These results demonstrate that the kinase inhibitor URMC-099 can protect hippocampal synapses and maintain hippocampal-dependent learning and memory in an EAE model that recapitulates the excitatory synaptic injury that occurs widely within the gray matter in MS. We have previously described URMC-099 as a broad-spectrum MLK3 inhibitor (Goodfellow et al., 2013) because of its ability to modulate multiple kinase “control hubs” related to restoration of the balance between innate immune cells and end-organ target cells such as neurons (Marker et al., 2013), especially with respect to subcellular synaptic elements. URMC-099 appears to modulate activated microglia in the EAE hippocampus toward a less inflammatory phenotype and may have direct protective effects on neurons as well. URMC-099 has similarly reduced markers of proinflammatory microglial activation in mouse models of Alzheimer’s disease (Kiyota et al., 2018) and HIV-associated neuroinflammation (Marker et al., 2013), suggesting that it may have potential to shift microglia toward neuroprotective phenotypes in a variety of neuroinflammatory conditions.

In contrast to other treatments that have shown neuroprotective effects in EAE gray matter when begun before disease onset (Centonze et al., 2009; Kim et al., 2012; Bellizzi et al., 2016; Di Filippo et al., 2016), URMC-099 protected the hippocampus when administered after the onset of EAE motor deficits. At that point in this model, immune activation and infiltration into the CNS is at or near its peak (Murphy et al., 2010) and deficits in hippocampal-dependent learning and memory are already established (Kim et al., 2012). URMC-099 treatment had no effect on the peak severity of EAE motor deficits, which reflect damage due to lymphocyte-driven inflammation in the spinal cord, and did not prevent microglia in the hippocampus from adopting an activated morphology. This suggests that URMC-099 treatment after disease onset did not prevent inflammation in the acute phase of EAE, but was subsequently able to provide hippocampal neuroprotection in the chronic phase.

Microglial activation is the predominant immunopathology in the hippocampus in the chronic phase of this EAE model; prior studies have found no increase in lymphocytes (Ziehn et al., 2010) and we show no change in the sparse peripheral myeloid cells in the hippocampus of EAE versus sham-immunized mice.

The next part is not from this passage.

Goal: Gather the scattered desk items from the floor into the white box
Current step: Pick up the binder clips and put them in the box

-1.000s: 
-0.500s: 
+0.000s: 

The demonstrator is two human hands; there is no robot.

Converging evidence from multiple studies have established that proinflammatory microglia can disrupt synaptic structure and function in EAE gray matter via production of inflammatory signaling molecules including IL-1β, TNFα, PAF, reactive oxygen species, and nitric oxide (Centonze et al., 2009; Kim et al., 2012; Rossi et al., 2012; Bellizzi et al., 2016; Di Filippo et al., 2016; Mancini et al., 2018). URMC-099 reduced inducible nitric oxide synthase and other markers of proinflammatory microglial activation in the EAE hippocampus, appearing to shift microglia toward a less toxic and perhaps more protective phenotype. Microglial can adopt a diverse range of activation states that can shift during the course of disease and have potential to be harmful or protective depending on their context (Lewis et al., 2014; Ajami et al., 2018; Ayata et al., 2018), and how URMC-099 may modulate these states for neuroprotection needs further study. We propose that the ability to shift already-activated microglia from toxic to protective states may be particularly important for neuroprotection in MS, in which gray matter injury and cognitive dysfunction can begin at the earliest disease stages, are chronically associated with local microglial activation, and almost inevitably progress despite current immunomodulatory therapies (Amato et al., 2004; Dalton et al., 2004; Magliozzi et al., 2010; Weinstock-Guttman et al., 2012).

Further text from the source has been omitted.